Using email in commit message as identifier

Hi,

I have a use case where we need to keep track of user who made a commit. I have two question

  1. Does email in author information is a reliable way to track user for commit they’ve made or should we use something else?
  2. The no reply email is a github.com specific functionality or it’s available on self hosted GitHub enterprise?
  3. What happens if a commit doesn’t contain author email? Do user do it?

Hi there,

Thanks for the question.

You can use the GraphQL schema to look up the author (and GitHub user) associated with a commit, via the Commit object, which can be retrieved as a resource. Here’s one example query to return the GitHub user associated with this commit:

{
  resource(url: "https://github.com/octocat/Spoon-Knife/commit/d0dd1f61b33d64e29d8bc1372a94ef6a2fee76a9") {
    ... on Commit {
      author {
        user {
          databaseId
          login
        }
      }
    }
  }
}

The query results show that the commit was authored by the octocat user:

{
  "data": {
    "resource": {
      "author": {
        "user": {
          "databaseId": 583231,
          "login": "octocat"
        }
      }
    }
  }
}

There are some edge cases you should consider in your implementation:

  1. Not every commit will have a GitHub user association (as not every author of Git commits has a GitHub account)
  2. The commit author can be easily faked, consider if you should only use this method for signed commits
  3. The user login can change over time, but the user’s databaseId will be stable over time

I hope that helps!


EDIT:

  1. The commit author can be easily faked, consider if you should only use this method for signed commits

To provide some more detail on this point…

Here’s an example of a “faked” commit:

Note, this commit appears to have been authored by @octocat, but it was actually authored by me. It was easy to do just by setting my user.name and user.email config settings locally, via:

git config user.name "The Octocat"
git config user.email "octocat@nowhere.com"

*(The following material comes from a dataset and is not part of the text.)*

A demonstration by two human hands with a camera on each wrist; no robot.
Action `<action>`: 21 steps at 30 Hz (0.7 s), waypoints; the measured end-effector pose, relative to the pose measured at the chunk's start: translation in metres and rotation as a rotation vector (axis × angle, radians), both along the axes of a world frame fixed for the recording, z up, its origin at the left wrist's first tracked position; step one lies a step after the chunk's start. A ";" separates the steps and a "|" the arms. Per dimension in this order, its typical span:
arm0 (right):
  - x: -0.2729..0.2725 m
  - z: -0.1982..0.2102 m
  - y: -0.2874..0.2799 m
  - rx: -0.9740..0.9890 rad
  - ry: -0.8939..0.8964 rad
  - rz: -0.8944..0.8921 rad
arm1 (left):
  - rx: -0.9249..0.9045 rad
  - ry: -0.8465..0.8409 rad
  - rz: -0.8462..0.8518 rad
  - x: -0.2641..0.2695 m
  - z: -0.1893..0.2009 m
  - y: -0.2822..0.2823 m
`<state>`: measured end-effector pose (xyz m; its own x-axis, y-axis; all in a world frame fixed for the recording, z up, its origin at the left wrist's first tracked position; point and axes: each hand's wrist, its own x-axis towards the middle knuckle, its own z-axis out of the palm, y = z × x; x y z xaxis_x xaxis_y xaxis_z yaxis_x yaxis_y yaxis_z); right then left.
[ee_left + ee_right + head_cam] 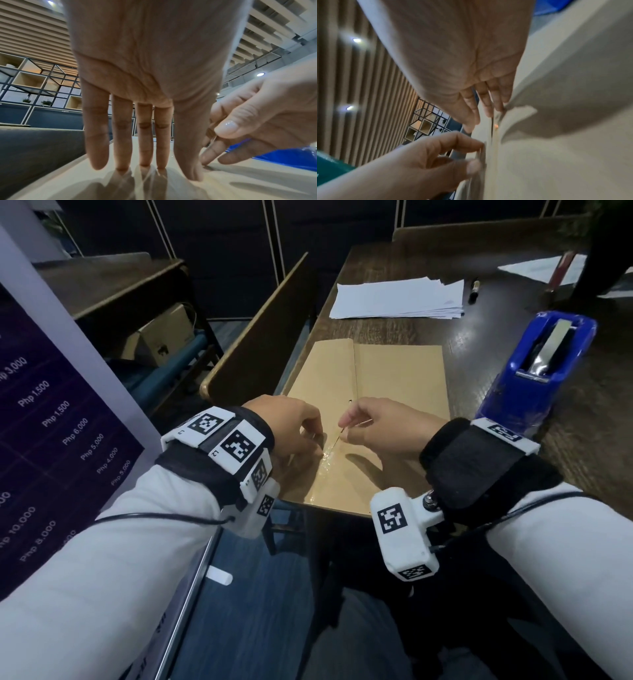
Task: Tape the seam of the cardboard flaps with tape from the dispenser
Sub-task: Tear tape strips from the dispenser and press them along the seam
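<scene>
Cardboard flaps (394,378) lie flat on the counter (513,344), clear tape (327,457) begun along the near seam (355,371). Keep your left hand (294,429) pressing with straight fingers; your right hand (380,429) pinches the strip's free end, so lower it straight, centred. Blue dispenser (544,364) stands beside.

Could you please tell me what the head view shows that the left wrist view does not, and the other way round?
Only the head view shows the whole cardboard with its seam, the stack of white paper, the marker and both wrist mounts. Only the left wrist view shows the left hand's straight fingers touching the cardboard, with glossy tape beneath them, plus shelving behind. Both show the right hand close beside the left, pinching the tape, and the blue dispenser.
</scene>
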<state>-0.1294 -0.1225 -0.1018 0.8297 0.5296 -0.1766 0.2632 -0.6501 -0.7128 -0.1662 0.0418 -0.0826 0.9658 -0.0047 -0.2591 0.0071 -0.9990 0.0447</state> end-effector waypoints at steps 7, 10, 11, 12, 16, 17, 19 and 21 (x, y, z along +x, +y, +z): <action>0.021 0.018 0.016 -0.394 -0.025 0.064 | -0.046 0.033 0.026 0.004 0.002 0.002; 0.028 0.016 0.027 -0.562 -0.051 0.117 | -0.061 0.055 0.057 0.005 0.003 0.001; 0.030 0.016 0.029 -0.599 -0.058 0.129 | -0.063 0.057 0.063 0.005 0.003 0.001; 0.032 0.015 0.031 -0.629 -0.058 0.139 | -0.063 0.056 0.063 0.006 0.002 0.002; 0.036 0.011 0.038 -0.706 -0.066 0.161 | -0.058 0.055 0.060 0.007 0.002 0.002; 0.037 0.010 0.040 -0.725 -0.078 0.164 | -0.058 0.054 0.060 0.007 0.002 0.002; 0.040 0.009 0.042 -0.745 -0.088 0.168 | -0.059 0.050 0.056 0.006 0.003 0.002; 0.043 0.009 0.043 -0.740 -0.084 0.167 | -0.059 0.046 0.055 0.006 0.002 0.002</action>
<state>-0.0861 -0.0799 -0.0932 0.7755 0.4169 -0.4742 0.4338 -0.8975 -0.0797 -0.1603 0.0438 -0.0804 0.9521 0.0315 -0.3043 0.0652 -0.9927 0.1014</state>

Looking up the commit / author / user via GraphQL also shows @octocat as the author:

{
  resource(url: "https://github.com/swinton/public/commit/3e2490e3a20d773a7c37819c27f8dec41fe9be62") {
    ... on Commit {
      author {
        user {
          databaseId
          login
        }
      }
    }
  }
}

Returns:

{
  "data": {
    "resource": {
      "author": {
        "user": {
          "databaseId": 583231,
          "login": "octocat"
        }
      }
    }
  }
}

This is why it’s important to only “trust” commit authorship for signed commits, otherwise commits may be attributed to the incorrect author. With these points in mind, I would suggest considering enabling this feature only for signed commits, or for repositories that require signed commits as part of their branch protection rules.

To look up whether a repository branch requires signed commits, you can use the branch protections API, passing the zzzax-preview custom media type, i.e.

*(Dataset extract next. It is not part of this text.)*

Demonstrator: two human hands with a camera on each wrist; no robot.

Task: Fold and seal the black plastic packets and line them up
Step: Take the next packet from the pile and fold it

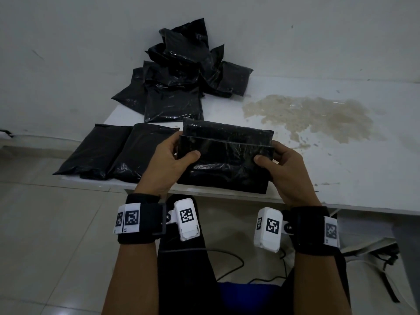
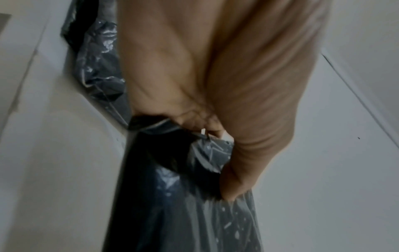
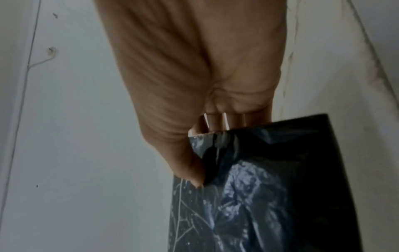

curl -H "Accept: application/vnd.github.zzzax-preview+json" -H "Authorization: bearer $GITHUB_TOKEN" https://api.github.com/repos/$OWNER/$REPO/branches/$BRANCH/protection

This will yield a response that includes a required_signatures property, containing an enabled field that will correspond with that branch’s setting.

Yes it’s possible to create a commit that doesn’t have an author email.

To test this, set up the user.name and user.email config like so:

git config user.name "Ghost"
git config user.email ""

And then create your commit.

Here’s an example of a commit that was created in this way:

In this case, the GraphQL query listed above will return null for the user attribute:

{
  resource(url: "https://github.com/swinton/public/commit/59b4bd8b6acf19d97ed2b26859a29b81b04f960e") {
    ... on Commit {
      author {
        user {
          databaseId
          login
        }
      }
    }
  }
}
{
  "data": {
    "resource": {
      "author": {
        "user": null
      }
    }
  }
}